Comment bien utiliser cette calculatrice
- Saisissez des valeurs cohérentes en unités SI.
- Vérifiez soigneusement la distance centre à centre entre les sphères.
- Choisissez correctement l’unité de l’angle.
- Utilisez une valeur réaliste de la constante de torsion.
- Comparez le résultat à la valeur de référence pour estimer l’erreur relative.
La calculatrice retourne non seulement G et la masse de la Terre, mais aussi des valeurs intermédiaires utiles : force gravitationnelle, couple gravitationnel et densité moyenne terrestre dérivée. Ces résultats permettent de mieux comprendre la chaîne de calcul complète et de voir comment une variation sur un paramètre expérimental se propage jusqu’au résultat final.

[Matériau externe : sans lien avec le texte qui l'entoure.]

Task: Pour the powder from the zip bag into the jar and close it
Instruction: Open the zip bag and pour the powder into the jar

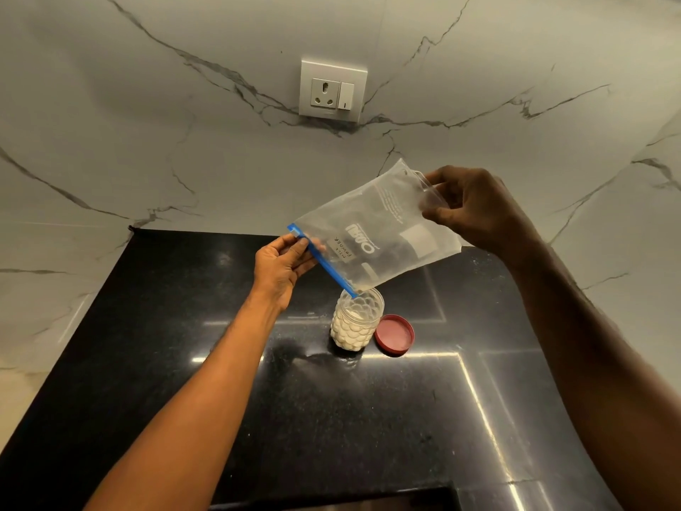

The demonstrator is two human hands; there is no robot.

Limites du modèle simplifié
Le modèle employé ici est volontairement clair et pédagogique. Il suppose une géométrie simple, une attraction symétrique et un équilibre statique idéal. Dans un traitement de niveau avancé, on pourrait ajouter :
- la correction de la géométrie exacte des sphères,
- la calibration de κ par la période d’oscillation,
- les effets d’amortissement,
- les corrections de température,
- la propagation détaillée des incertitudes.
Ressources de référence
Pour approfondir, consultez des sources institutionnelles fiables : NIST – Fundamental Physical Constants, NASA – Earth Fact Sheet, USGS – United States Geological Survey.
Conclusion
Le calcul de la masse de la Terre par Cavendish est un chef-d’œuvre de physique expérimentale. À partir d’une déviation angulaire minuscule, d’un fil de torsion et de quelques masses soigneusement disposées, il devient possible d’accéder à l’une des grandeurs les plus impressionnantes de la science : la masse d’une planète entière. Cette expérience illustre parfaitement la puissance de la méthode scientifique, capable d’étendre une mesure locale à une réalité cosmique. Si vous utilisez la calculatrice pour des cours, des travaux dirigés ou un projet personnel, l’essentiel est de comprendre que le résultat final dépend d’une chaîne logique élégante reliant la mécanique, la gravitation et la métrologie de précision.